Implementation and Follow-up

The recommended ergonomic interventions are implemented, and the evaluator may follow up to assess the effectiveness of the changes and make further adjustments if needed.

Find out more about the specific inclusions in an ergonomic assessment here.

Reducing Workplace Injury and Workers’ Compensation Claims

Implementing an Ergonomic Assessment Program offers numerous benefits that can positively impact both employees and the organisation as a whole. Let’s explore how such a program can help reduce workplace injuries and workers’ compensation claims below.

Enhanced Employee Health and Well-being

An ergonomic program encourages proper body alignment, neutral postures, and ergonomic equipment, reducing the risk of repetitive strain injuries, back problems, and other musculoskeletal disorders.

By prioritising employee health, companies foster a culture of well-being, resulting in decreased absenteeism, increased job satisfaction, and higher employee retention rates.

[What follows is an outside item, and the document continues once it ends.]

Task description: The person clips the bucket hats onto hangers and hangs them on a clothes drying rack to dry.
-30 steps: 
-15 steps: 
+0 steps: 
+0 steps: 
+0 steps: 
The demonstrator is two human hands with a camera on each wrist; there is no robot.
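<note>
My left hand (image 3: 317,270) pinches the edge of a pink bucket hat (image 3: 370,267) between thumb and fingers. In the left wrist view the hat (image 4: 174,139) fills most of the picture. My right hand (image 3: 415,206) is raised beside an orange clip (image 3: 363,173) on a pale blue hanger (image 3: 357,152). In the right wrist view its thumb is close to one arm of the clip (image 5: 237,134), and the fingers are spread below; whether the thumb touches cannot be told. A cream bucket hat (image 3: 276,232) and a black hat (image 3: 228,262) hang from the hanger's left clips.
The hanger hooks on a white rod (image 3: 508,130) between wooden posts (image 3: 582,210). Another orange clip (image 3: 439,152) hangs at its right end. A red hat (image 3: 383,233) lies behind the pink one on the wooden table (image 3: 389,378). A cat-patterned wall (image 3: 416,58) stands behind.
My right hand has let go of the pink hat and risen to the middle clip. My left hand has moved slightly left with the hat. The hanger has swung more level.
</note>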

Improved Productivity and Efficiency

Employees who work in ergonomically optimised environments experience increased comfort, reduced fatigue, and improved concentration levels. By eliminating discomfort and pain caused by poor posture, workers can focus better, leading to enhanced productivity and efficiency.

Cost Savings

Workplace injuries and workers’ compensation claims can be financially burdensome for businesses. By investing in an ergonomic assessment program, companies can proactively address ergonomic risk factors, reducing the likelihood of injuries and associated costs.

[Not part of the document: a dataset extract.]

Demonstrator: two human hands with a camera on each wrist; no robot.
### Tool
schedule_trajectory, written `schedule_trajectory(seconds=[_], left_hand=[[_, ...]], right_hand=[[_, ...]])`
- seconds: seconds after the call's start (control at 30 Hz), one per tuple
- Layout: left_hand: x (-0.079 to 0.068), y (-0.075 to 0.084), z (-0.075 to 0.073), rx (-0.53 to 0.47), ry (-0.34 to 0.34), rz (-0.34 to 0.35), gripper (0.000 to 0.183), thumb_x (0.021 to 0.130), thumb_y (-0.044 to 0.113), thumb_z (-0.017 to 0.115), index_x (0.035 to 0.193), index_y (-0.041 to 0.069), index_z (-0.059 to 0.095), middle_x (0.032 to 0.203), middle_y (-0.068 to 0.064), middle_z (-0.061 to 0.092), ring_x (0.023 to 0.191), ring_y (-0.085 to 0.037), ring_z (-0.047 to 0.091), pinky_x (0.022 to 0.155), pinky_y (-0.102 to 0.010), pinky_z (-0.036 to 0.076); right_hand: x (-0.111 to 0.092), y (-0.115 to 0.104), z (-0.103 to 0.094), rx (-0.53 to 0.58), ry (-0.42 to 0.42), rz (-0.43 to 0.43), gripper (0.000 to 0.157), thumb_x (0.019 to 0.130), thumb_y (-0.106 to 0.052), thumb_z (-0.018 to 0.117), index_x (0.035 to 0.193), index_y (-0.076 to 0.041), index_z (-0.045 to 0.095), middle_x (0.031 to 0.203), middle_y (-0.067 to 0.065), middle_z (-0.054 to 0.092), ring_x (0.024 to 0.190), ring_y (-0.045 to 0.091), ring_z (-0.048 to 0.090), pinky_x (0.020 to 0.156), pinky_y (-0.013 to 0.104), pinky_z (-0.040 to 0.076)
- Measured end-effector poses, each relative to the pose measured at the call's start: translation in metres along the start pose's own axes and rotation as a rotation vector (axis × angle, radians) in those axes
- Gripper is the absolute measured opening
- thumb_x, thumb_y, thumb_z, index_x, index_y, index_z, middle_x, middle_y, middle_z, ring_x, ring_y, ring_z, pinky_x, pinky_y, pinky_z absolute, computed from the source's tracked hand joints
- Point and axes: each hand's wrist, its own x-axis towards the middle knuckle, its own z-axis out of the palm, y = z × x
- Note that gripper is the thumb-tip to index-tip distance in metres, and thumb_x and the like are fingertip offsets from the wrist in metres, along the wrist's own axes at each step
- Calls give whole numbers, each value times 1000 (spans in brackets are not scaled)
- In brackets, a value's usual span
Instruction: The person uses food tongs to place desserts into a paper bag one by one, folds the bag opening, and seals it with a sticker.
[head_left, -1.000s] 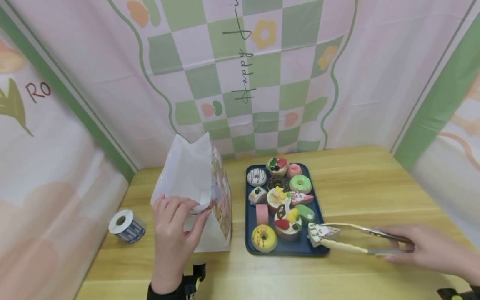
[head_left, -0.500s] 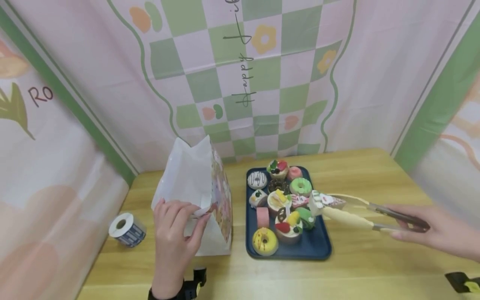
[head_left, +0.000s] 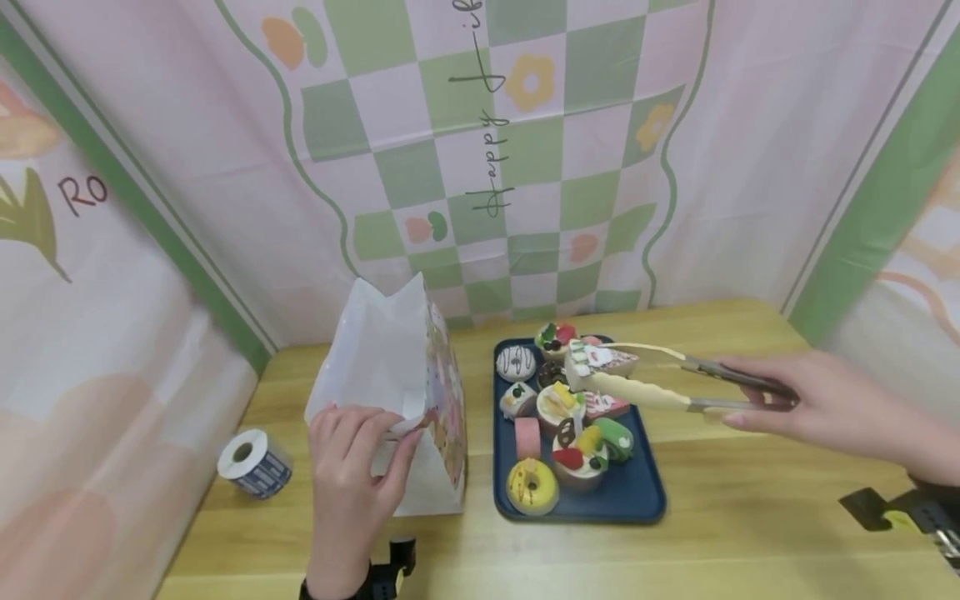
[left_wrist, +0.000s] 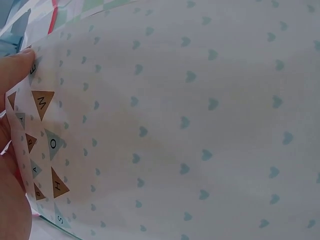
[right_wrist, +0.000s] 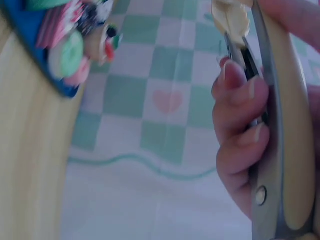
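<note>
My left hand point(head_left: 356, 462) pinches the near rim of a white paper bag point(head_left: 375, 350) that stands with its mouth open. In the left wrist view, the bag's side point(left_wrist: 165, 120) with small hearts and lettered triangles fills the picture. My right hand point(head_left: 810, 408) grips a pair of tongs point(head_left: 720, 387); the right wrist view shows fingers curled round the handle point(right_wrist: 290, 130). Between the tongs' pale tips sits a toy cake slice point(head_left: 600, 360), held above the dark blue tray point(head_left: 637, 500). Beneath it the slice hides part of a chocolate donut point(head_left: 551, 375) and other pieces.
On the tray are several toy sweets, among them a yellow donut point(head_left: 532, 487), a fruit-topped cake point(head_left: 579, 462) and a pink block point(head_left: 527, 437). A roll of labels point(head_left: 255, 464) stands left of the bag. Behind the wooden table point(head_left: 750, 500) hangs a checkered cloth point(head_left: 495, 167).
The tongs and cake slice have risen from the tray's right edge and moved left and toward the back, over the sweets. My left hand stays on the bag's rim.
</note>
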Motion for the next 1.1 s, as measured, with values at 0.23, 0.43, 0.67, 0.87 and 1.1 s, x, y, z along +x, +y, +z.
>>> schedule_trajectory(seconds=[0.23, 0.43, 0.67, 0.87, 1.1], left_hand=[[1, 1, 2, -11, 1, -10, 20, 76, 20, 70, 77, 0, 66, 73, -11, 63, 73, -27, 50, 75, -50, 34], [1, 1, 2, -13, 9, -6, 23, 80, 23, 69, 76, 0, 65, 73, -11, 63, 72, -28, 50, 75, -50, 34], [1, 2, 4, -12, 27, 1, 39, 90, 36, 61, 74, 1, 64, 72, -10, 63, 71, -27, 49, 74, -50, 33], [-1, 2, 4, -11, 21, -14, 36, 89, 34, 63, 75, 1, 65, 71, -10, 62, 71, -27, 49, 75, -51, 33], [-1, 3, 4, -11, 20, -18, 28, 84, 28, 67, 78, 1, 66, 72, -9, 62, 72, -28, 49, 77, -52, 32]], right_hand=[[27, -28, -16, -36, 25, -52, 54, 77, -38, 75, 121, -9, 63, 59, -16, 45, 46, -1, 35, 44, 21, 33], [48, -47, -25, -39, 33, -123, 54, 80, -39, 72, 124, -10, 62, 58, -17, 45, 46, -1, 35, 46, 22, 34], [67, -64, -30, -34, 14, -54, 61, 80, -44, 70, 129, -9, 59, 57, -13, 47, 46, 5, 37, 48, 26, 34], [78, -76, -34, -47, -52, -13, 68, 80, -54, 65, 130, -9, 58, 59, -9, 50, 47, 7, 39, 45, 26, 31], [89, -86, -37, -16, -51, -72, 67, 83, -56, 61, 131, -8, 57, 62, -9, 52, 47, 6, 39, 48, 26, 34]])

Furthermore, preventing injuries can help lower insurance premiums and avoid lost workdays due to employee absences.

Treatments for Bad Postures in the Office

An effective Ergonomic Assessment Program includes various treatments and interventions to correct and improve bad postures in the office. Here are some commonly employed strategies:

Ergonomic Workstation Setup

Adjusting workstation elements such as chair height, desk height, monitor placement, and keyboard positioning can significantly impact posture. Ergonomic furniture and accessories, such as adjustable chairs, footrests, and monitor stands, can further optimise the workstation setup.

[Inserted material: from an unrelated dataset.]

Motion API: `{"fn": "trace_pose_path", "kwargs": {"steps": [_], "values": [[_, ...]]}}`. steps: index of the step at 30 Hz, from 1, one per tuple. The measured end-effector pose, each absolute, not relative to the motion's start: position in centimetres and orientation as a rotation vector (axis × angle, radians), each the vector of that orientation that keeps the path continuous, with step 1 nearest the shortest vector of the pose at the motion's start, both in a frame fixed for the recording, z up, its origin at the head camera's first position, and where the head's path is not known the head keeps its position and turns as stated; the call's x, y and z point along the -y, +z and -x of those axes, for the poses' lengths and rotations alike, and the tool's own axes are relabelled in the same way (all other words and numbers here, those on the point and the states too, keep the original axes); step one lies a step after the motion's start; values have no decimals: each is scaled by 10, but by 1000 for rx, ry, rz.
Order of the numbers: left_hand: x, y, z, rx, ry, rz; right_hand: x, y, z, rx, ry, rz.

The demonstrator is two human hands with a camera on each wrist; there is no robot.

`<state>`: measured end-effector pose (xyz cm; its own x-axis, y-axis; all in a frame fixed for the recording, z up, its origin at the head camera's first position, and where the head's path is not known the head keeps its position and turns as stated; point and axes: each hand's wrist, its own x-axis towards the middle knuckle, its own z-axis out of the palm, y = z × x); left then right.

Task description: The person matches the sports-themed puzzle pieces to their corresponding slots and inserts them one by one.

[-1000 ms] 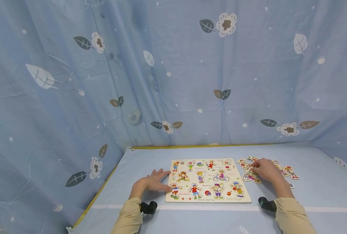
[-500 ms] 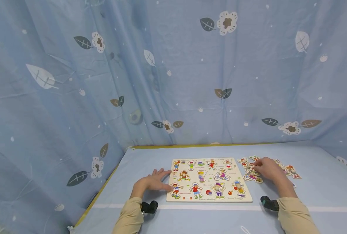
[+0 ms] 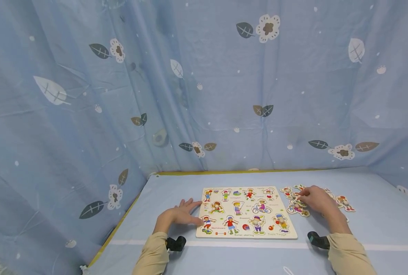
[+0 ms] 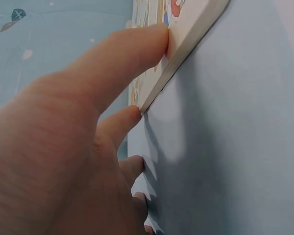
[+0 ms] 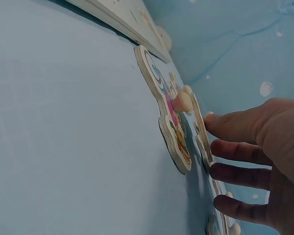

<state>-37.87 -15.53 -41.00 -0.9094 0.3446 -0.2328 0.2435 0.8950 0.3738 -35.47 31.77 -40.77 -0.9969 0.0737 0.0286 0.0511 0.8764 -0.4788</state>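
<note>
My left hand point(image 3: 181, 214) rests at the left edge of a wooden puzzle board point(image 3: 231, 220), fingers spread. In the left wrist view its thumb point(image 4: 147, 44) presses on the board's rim, and the index fingertip touches the corner. My right hand point(image 3: 315, 200) is over a cluster of knobbed puzzle pieces to the right of the board. Thumb and index finger come together at the knob of one piece point(image 3: 295, 195); the index finger is hidden in the right wrist view. Just nearer lies a cyclist piece point(image 5: 161, 105) with its round wooden knob point(image 5: 182, 102) upward.
More loose pieces lie around the right hand, including a red-haired figure point(image 3: 345, 203) at the far right. Several knobbed figures sit in the board, such as the baseball player point(image 3: 257, 224). A blue patterned curtain point(image 3: 224, 84) hangs behind the light blue cloth point(image 3: 224, 258).
The head view shifts very slightly. Both hands stay almost where they were, the left on the board's edge and the right at the loose pieces.
</note>
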Motion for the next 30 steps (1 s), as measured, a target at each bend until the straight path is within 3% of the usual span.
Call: {"fn": "trace_pose_path", "kwargs": {"steps": [30], "values": [[157,-412,381,-2761,483,-459,-311,-394,353,2959,816,95]]}}
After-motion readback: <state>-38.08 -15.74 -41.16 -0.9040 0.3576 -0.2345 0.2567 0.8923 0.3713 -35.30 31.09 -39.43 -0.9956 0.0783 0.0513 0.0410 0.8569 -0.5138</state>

Regular Stretching and Exercise

Encouraging employees to engage in regular stretching exercises can help alleviate muscle tension and promote flexibility. Stretching routines targeting key areas like the neck, shoulders, back, and wrists can reduce the risk of strain and enhance blood circulation.

Ergonomic Training and Education

Conducting workshops or training sessions on proper posture, ergonomic principles, and the importance of regular movement can empower employees to take ownership of their well-being. Educating workers about ergonomics fosters a culture of self-awareness and responsible work habits.

Ergonomic Equipment and Tools

Providing ergonomic accessories like ergonomic keyboards, mice, and wrist supports can reduce strain on wrists and hands, minimising the risk of developing conditions like carpal tunnel syndrome.

So, Who Has Good Office Posture?

Investing in an Ergonomic Assessment Program is a proactive step towards ensuring the health, well-being, and productivity of employees in the office environment.

By addressing common posture issues, reducing workplace injuries, and minimising workers’ compensation claims, organisations demonstrate their commitment to creating a sustainable and supportive workplace. At the same time, ergonomic assessment programs can lead to improved performance, reduced costs, and increased job satisfaction.